The aim of our study was to investigate whether diffusion tensor parameters, abstracted by using FT to select complete CC and PLIC bundles, display WM abnormalities in the premature infant at TEA. The WMI score2 (as measured with conventional MR imaging) was used as a reference index.
We hypothesized that WMI would be better detected with DTI and that it would give more information on the microstructure. We investigated, furthermore, how the DTI parameters were affected by GA at birth, BW, HC, sex, and the PMA, defined here as the age at the time of scanning.
Materials and Methods
Study Group
Preterm infants with GA below 31 weeks and who reached TEA between January 2007 and July 2008 were part of a prospective cohort study. This study was approved by the medical ethics committee of our institution. Informed parental consent was obtained for all neonates. Infants were included if a 3T MR imaging scan was obtained at TEA with high-resolution DTI. Neonates were excluded if they showed signs of chromosomal or syndromal abnormalities with known effects on brain development or neuromotor development or when they had an infection of the central nervous system. The infants were sedated with 50–60 mg/kg of chloral hydrate orally 15 minutes before the MR imaging, and hearing protection was used. Heart rate, transcutaneous oxygen saturation, and respiratory rate were monitored during scanning. A neonatologist was present throughout the MR imaging examination.
MR Imaging Protocol
MR imaging was performed on a 3T scanner (Achieva; Philips Healthcare, Best, the Netherlands) by using an 8-channel sensitivity encoding head coil with a sagittal T1-weighted scan with TE/TR = 15/886 ms and scan voxel size = 0.78 × 0.98 × 3.0 mm (reconstruction voxel size = 0.39 × 0.39 × 3.0 mm), an axial 3D T1-weighted series with TE/TR = 4.6/9.4 ms and scan voxel size = 0.94 × 0.94 × 2.0 mm (reconstruction = 0.35 × 0.35 × 2.0 mm), and an axial T2-weighted series with TE/TR = 120/6293 ms and scan voxel size = 0.54 × 0.61 × 2.0 mm (reconstruction = 0.35 × 0.35 × 2.0 mm).
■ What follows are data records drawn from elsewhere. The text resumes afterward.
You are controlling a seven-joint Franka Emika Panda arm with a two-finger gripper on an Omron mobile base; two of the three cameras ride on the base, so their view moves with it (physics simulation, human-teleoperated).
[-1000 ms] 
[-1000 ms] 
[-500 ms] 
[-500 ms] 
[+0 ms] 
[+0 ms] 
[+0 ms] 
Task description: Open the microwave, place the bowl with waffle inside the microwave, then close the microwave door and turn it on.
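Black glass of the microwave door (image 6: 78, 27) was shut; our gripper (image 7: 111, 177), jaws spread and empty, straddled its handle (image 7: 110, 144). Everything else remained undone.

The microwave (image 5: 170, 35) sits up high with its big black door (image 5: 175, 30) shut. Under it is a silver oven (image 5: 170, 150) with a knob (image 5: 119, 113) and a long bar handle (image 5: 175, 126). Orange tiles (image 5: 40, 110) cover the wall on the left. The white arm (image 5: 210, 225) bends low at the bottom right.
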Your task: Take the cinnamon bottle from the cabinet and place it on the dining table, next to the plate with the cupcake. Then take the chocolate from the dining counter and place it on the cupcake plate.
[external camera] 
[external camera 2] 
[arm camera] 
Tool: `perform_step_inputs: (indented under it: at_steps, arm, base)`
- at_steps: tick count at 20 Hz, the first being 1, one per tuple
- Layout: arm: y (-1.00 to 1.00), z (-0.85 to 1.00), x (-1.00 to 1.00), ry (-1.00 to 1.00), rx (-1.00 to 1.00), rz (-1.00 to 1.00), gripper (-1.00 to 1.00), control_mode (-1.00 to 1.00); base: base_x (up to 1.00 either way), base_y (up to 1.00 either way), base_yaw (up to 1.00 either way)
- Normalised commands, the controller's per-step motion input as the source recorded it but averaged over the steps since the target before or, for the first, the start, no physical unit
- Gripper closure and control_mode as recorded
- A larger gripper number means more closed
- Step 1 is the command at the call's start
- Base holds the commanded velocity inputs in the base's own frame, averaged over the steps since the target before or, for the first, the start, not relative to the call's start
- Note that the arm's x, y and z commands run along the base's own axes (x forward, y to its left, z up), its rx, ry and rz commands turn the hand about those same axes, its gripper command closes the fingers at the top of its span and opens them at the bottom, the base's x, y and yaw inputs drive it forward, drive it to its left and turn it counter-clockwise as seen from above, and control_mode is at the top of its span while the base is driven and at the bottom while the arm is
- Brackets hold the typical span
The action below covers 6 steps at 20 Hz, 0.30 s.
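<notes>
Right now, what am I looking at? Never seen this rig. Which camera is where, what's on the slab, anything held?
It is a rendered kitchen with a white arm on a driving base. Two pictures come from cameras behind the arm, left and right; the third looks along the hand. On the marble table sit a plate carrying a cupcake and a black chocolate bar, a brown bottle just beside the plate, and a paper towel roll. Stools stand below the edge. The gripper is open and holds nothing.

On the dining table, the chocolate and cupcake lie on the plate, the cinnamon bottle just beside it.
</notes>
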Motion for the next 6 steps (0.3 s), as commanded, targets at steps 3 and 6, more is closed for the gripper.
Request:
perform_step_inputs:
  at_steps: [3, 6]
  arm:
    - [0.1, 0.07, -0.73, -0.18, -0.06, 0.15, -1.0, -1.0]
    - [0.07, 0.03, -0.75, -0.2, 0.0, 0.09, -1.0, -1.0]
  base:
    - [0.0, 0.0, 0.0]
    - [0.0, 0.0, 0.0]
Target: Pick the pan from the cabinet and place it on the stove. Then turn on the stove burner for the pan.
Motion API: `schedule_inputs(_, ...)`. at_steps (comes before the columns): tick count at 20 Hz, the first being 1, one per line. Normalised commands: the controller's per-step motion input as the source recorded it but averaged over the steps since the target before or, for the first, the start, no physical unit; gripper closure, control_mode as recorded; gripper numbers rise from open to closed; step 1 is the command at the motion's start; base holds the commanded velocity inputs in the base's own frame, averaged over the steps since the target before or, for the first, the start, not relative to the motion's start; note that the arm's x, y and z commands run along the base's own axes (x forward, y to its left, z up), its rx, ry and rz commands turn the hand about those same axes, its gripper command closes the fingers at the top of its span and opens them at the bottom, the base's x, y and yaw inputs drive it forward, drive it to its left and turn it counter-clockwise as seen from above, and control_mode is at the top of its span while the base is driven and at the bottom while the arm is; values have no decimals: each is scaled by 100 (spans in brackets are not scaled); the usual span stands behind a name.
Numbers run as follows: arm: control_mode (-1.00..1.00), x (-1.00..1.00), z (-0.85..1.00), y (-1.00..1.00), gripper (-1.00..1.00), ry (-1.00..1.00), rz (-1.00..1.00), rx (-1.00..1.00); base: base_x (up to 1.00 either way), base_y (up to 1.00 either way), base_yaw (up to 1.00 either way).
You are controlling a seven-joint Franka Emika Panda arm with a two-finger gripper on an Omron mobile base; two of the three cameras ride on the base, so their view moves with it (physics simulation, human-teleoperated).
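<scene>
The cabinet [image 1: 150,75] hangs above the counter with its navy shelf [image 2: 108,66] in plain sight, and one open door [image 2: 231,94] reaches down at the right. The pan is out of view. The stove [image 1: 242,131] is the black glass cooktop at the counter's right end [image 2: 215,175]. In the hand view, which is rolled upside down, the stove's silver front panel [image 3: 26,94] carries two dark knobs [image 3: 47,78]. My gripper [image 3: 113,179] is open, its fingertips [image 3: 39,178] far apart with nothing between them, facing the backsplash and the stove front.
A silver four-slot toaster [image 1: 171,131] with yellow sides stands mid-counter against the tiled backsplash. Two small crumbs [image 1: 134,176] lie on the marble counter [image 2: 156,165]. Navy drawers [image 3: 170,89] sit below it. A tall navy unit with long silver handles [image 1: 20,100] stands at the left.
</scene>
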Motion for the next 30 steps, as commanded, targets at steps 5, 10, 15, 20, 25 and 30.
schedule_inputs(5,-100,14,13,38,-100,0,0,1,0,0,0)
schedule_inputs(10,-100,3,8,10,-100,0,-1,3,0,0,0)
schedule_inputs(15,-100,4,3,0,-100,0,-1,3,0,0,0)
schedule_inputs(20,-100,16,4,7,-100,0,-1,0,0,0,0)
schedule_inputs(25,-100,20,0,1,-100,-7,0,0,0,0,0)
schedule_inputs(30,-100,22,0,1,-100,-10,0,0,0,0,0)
DTI was based on an axial single-shot EPI sequence with a sense factor of 3 (TE/TR = 48/7745 ms; duration = 4:32 minutes), 2 b-values (0–800 s/mm2) in 32 directions. Fifty sections were acquired with a scan voxel size of 1.41 × 1.44 × 2.0 mm (reconstruction = 1.41 × 1.41 × 2.0 mm). Correction for eddy currents and rigid motion was performed by using the registration software of the Philips workstation. Following registration, DICOM images were converted to a format compatible with the FT program.26
WM Score
MR images were assessed by 2 neonatologists with >10 years' expertise in reading MR imaging27,28 and blinded to the neurodevelopmental outcome. In case of disagreement, a third reader was consulted to achieve consensus. WM signal intensity, size of the subarachnoid space, presence of cysts, size of the ventricles, and shape of the CC were scored as 1, normal; 2, mildly abnormal; or 3, moderately/severely abnormal (adjusted from Woodward et al2). The WM score was the sum of these subscores (range, 5–15) and was applied as an indicator for WMI (normal, 5–6; mildly abnormal, 7–9; moderately abnormal, 10–12; severely abnormal, 13–15).
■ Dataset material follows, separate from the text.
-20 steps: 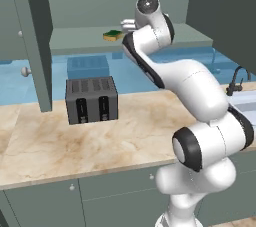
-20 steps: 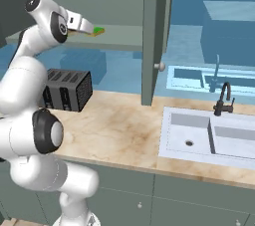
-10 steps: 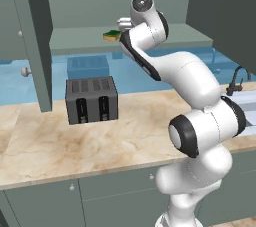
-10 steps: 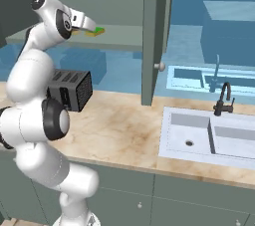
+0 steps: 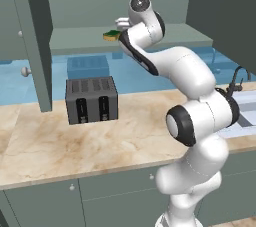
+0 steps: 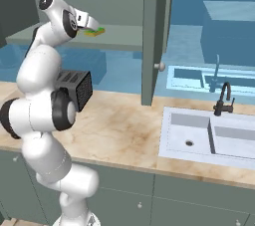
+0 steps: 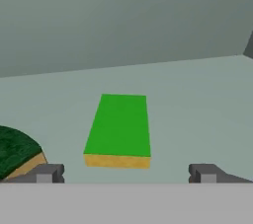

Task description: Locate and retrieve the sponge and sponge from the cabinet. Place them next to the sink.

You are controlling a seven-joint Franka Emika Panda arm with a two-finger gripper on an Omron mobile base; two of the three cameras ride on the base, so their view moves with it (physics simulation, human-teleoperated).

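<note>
On the cabinet shelf (image 7: 197, 90) a bright green sponge (image 7: 120, 127) with a yellow edge lies flat, straight ahead between my two fingertips (image 7: 47, 173). The yellow sponge with the dark green top (image 7: 15, 151) lies beside it at the lower left, partly cut off. My gripper (image 7: 126, 173) is open and just short of the green sponge, holding nothing. From the base, the hand (image 5: 124, 23) reaches onto the shelf (image 5: 165, 36) next to a sponge (image 5: 111, 35), which also peeks out under the gripper (image 6: 89, 22) as a sponge (image 6: 95, 32). The sink (image 6: 199, 135) with its dark faucet (image 6: 224, 99) lies to the right.
The cabinet's open doors stand on either side of the arm, one door (image 5: 32, 36) with a knob (image 5: 25, 71) on the left and another door (image 6: 154, 31) on the right. A dark toaster (image 5: 92, 100) stands on the marble counter (image 5: 50, 146) below the shelf.
The hand has pushed a little farther in over the shelf toward the sponges, and the arm's elbow has swung. The sponges lie where they were.
</note>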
In addition to Woodward et al,2 we implemented an additional criterion to score the size of the CC. The thickness was measured on the sagittal T1-weighted MR image by 1 independent researcher at 0.5 cm from the natural incurvation near the level of the genu and the splenium and perpendicular to the contour and middle of the CC. The CC was scored as follows: 1, normal if both measurements were >2.4 mm; 2, mildly abnormal (focal thinning of the CC) if at least 1 measurement was between 1.8 and 2.3 mm and both measurements were >1.7 mm; and 3, moderately abnormal (general thinning) if both measurements were ≤1.7 mm. The cutoff values are based on an evaluation by 3 of our researchers to make the scoring more objective. For an additional analysis, we have divided our study group into 3 groups: normal CC, focal thinning of the CC, and generalized thinning of the CC.
FT
The quality of the DTI was assessed, and infants with FA-based color maps displaying large artifacts (eg, wrong colors on color maps by motion artifacts, On-Line Fig 1A) or sense artifacts (On-Line Fig 1B) were excluded from further analysis.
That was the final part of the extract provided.